About this task:
Once you reach the line that holds "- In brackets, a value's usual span" in the listing below, output it and every line after it through the line that holds "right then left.", word for word.

Information provided:
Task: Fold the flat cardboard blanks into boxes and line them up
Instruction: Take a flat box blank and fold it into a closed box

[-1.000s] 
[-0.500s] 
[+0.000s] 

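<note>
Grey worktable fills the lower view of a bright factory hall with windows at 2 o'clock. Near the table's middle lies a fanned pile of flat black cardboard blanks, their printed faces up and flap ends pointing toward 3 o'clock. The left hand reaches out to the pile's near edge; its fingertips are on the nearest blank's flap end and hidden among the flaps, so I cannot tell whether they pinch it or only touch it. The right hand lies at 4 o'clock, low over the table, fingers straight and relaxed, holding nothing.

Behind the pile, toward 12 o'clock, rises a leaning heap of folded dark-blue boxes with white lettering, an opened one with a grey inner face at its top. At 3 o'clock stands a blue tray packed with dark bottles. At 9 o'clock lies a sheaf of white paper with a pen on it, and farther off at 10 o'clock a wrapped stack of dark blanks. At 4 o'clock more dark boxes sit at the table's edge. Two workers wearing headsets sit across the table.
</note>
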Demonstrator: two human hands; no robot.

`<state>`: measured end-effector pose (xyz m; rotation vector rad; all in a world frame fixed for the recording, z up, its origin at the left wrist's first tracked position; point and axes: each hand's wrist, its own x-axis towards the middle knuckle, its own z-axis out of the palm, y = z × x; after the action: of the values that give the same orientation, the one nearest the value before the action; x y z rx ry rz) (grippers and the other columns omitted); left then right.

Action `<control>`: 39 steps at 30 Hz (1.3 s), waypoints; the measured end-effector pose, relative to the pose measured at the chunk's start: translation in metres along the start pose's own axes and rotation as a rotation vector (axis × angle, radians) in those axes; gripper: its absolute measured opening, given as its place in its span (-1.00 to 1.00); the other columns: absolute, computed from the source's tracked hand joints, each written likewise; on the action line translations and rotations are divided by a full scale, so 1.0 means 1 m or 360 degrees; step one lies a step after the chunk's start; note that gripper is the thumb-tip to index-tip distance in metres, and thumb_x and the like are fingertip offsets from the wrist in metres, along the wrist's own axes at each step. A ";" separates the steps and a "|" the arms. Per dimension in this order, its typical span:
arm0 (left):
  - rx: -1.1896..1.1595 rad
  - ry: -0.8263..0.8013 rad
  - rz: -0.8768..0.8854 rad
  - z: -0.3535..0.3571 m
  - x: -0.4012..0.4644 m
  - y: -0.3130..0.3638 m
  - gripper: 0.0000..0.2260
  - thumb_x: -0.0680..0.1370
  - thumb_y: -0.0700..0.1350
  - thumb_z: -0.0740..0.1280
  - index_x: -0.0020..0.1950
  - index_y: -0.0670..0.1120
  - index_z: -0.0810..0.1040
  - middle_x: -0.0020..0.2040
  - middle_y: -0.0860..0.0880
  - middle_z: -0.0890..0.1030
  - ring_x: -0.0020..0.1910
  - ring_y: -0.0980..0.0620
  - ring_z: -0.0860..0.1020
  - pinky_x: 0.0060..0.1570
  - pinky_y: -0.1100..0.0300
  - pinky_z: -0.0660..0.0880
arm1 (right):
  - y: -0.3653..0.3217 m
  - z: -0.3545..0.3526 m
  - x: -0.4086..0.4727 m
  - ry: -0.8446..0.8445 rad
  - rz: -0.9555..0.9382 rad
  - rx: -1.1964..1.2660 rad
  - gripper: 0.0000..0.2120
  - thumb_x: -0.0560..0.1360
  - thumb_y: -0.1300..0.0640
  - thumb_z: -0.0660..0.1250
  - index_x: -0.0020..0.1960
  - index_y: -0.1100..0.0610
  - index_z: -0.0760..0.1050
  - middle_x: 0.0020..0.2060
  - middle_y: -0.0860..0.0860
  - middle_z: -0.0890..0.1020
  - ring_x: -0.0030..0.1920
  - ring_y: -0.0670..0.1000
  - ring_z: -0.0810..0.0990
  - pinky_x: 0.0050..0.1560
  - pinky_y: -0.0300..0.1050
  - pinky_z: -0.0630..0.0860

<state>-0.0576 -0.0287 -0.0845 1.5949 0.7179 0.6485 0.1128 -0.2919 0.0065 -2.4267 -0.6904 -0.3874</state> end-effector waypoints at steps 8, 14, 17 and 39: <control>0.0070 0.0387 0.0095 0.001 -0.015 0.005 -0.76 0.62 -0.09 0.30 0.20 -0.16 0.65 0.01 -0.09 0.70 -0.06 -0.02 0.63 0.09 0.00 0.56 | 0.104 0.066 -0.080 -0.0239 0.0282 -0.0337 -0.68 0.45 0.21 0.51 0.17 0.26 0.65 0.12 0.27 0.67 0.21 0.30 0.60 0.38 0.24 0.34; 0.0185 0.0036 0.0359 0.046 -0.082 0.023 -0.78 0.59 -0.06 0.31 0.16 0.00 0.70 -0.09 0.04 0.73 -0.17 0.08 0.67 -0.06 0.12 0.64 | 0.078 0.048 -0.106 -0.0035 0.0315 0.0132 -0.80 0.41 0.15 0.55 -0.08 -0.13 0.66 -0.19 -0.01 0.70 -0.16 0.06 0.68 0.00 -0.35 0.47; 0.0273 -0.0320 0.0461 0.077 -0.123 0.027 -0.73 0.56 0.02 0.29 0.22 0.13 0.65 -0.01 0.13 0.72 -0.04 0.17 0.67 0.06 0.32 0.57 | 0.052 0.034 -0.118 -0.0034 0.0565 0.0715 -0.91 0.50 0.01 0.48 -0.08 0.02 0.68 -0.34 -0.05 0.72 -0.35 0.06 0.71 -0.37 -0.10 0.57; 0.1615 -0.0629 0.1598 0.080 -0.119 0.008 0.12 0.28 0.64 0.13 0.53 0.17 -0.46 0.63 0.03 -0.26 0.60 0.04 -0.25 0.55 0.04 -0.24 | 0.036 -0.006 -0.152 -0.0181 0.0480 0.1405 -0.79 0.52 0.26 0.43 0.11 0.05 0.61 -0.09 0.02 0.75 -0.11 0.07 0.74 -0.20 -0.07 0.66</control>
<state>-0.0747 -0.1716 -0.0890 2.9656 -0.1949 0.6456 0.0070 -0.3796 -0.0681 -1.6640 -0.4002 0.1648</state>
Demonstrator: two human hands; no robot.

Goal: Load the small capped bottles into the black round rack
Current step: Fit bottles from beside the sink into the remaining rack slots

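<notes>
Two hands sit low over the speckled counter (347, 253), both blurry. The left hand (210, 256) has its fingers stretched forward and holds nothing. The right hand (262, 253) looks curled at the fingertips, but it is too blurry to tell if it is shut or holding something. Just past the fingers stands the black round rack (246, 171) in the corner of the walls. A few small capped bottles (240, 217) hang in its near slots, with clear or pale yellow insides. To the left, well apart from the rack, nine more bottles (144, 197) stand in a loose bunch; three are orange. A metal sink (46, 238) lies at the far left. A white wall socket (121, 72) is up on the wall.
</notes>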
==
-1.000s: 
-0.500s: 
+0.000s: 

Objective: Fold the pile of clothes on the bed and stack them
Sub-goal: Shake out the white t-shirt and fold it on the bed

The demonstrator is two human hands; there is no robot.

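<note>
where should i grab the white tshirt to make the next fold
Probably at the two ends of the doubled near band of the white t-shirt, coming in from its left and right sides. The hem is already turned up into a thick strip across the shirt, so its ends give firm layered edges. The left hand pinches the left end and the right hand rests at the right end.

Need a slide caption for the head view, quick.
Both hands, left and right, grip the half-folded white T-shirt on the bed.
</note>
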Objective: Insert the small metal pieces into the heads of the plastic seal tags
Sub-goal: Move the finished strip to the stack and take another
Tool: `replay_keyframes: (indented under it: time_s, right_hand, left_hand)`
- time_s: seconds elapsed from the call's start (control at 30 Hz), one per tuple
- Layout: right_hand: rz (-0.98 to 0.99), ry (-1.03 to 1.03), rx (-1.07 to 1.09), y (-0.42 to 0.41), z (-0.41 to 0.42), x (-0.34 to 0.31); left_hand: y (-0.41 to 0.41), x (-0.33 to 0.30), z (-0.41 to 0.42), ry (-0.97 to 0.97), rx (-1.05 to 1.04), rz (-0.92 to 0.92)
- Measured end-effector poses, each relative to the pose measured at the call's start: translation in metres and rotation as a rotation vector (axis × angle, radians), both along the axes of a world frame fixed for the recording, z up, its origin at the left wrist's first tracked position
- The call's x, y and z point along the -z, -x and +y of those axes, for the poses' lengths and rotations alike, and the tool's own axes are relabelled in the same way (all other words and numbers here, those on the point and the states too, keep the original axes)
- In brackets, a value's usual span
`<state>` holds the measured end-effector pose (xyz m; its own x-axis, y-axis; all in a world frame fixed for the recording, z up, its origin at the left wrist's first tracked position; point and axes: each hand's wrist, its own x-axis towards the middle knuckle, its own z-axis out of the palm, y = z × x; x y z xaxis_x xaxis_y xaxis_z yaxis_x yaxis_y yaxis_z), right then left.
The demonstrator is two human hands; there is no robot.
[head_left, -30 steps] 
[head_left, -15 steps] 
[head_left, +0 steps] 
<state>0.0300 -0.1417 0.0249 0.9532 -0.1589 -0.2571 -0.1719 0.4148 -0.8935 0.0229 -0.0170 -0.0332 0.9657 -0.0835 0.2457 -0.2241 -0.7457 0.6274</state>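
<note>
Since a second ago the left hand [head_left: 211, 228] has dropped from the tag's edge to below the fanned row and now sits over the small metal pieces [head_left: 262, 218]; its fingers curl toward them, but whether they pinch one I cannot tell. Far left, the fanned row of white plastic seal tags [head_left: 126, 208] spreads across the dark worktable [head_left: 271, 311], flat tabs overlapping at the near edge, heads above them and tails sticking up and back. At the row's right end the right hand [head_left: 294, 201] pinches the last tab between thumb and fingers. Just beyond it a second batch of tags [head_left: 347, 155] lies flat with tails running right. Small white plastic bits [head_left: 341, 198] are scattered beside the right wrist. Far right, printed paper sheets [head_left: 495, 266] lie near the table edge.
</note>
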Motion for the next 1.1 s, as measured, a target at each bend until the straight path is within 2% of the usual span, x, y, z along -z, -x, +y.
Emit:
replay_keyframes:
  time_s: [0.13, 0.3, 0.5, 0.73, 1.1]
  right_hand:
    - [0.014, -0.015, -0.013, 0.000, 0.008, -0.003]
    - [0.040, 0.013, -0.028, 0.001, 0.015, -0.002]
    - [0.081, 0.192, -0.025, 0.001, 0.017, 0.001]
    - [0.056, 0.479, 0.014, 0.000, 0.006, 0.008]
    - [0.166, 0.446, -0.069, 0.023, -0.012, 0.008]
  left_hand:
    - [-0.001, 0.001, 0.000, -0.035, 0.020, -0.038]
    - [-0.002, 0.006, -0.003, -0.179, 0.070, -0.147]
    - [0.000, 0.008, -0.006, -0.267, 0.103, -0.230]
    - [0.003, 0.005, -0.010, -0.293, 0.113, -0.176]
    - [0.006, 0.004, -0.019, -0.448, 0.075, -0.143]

Solved exercise:
- In brackets, a value's usual span
`<state>` holds the measured end-effector pose (xyz m; its own x-axis, y-axis; all in a world frame fixed for the recording, z up, its origin at the left wrist's first tracked position; point and axes: each hand's wrist, its own x-axis towards the middle knuckle, its own z-axis out of the palm, y = z × x; x y z xaxis_x xaxis_y xaxis_z yaxis_x yaxis_y yaxis_z), right then left.

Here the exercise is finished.